12 wrestlers compete in a competition .if each wrestler wrestles one match each with each other wrestler ,what are the total numbers of matches.
NO!
choose 2 from 12 is
12!/(2!10!) or C(12,2) = 66
In how many ways can you choose 2 from 12 ?
To find the total number of matches in a competition where 12 wrestlers compete and each wrestler wrestles one match with each other wrestler, we can use the formula for combinations.
The formula to calculate the number of combinations is nC2, where n is the total number of participants.
For 12 wrestlers, the number of matches can be calculated as:
12C2 = (12 * 11) / (2 * 1) = 66.
So, there will be a total of 66 matches in this competition.
To determine the total number of matches in a competition where each wrestler wrestles one match with every other wrestler, we can use the concept of combinations.

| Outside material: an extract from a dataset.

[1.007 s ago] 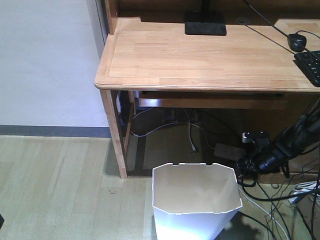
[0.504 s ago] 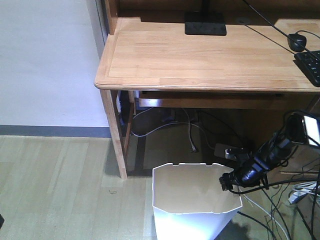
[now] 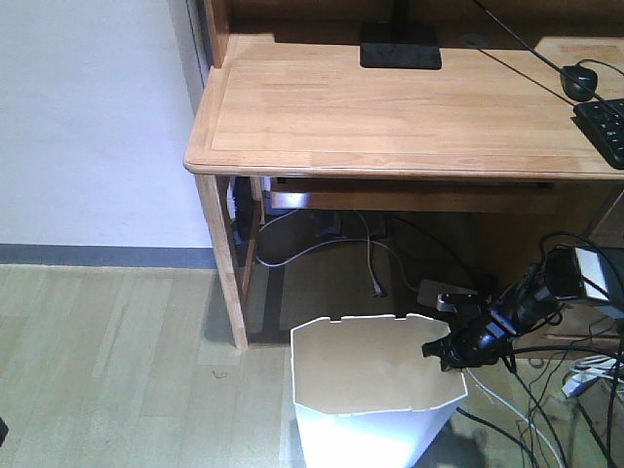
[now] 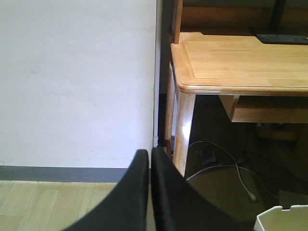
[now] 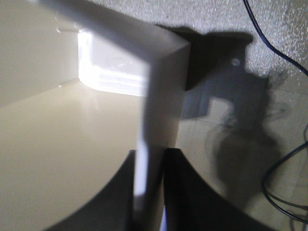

In this scenario, we have 12 wrestlers, and each wrestler will wrestle one match with the other 11 wrestlers. To find the total number of matches, we need to calculate the number of combinations of 12 wrestlers taken 2 at a time.
The formula to calculate combinations is given by:
C(n, r) = n! / (r! * (n-r)!)
Where:
n = total number of items
r = number of items taken at a time
For our case, n = 12 wrestlers and r = 2 wrestlers taken at a time.
C(12, 2) = 12! / (2! * (12-2)!)
Calculating the factorial terms:
12! = 12 * 11 * 10 * 9 * 8 * 7 * 6 * 5 * 4 * 3 * 2 * 1
2! = 2 * 1
(12-2)! = 10 * 9 * 8 * 7 * 6 * 5 * 4 * 3 * 2 * 1
Simplifying the equation:
C(12, 2) = 12 * 11 / (2 * 1)
C(12, 2) = 132 / 2
C(12, 2) = 66
Therefore, the total number of matches in the competition is 66.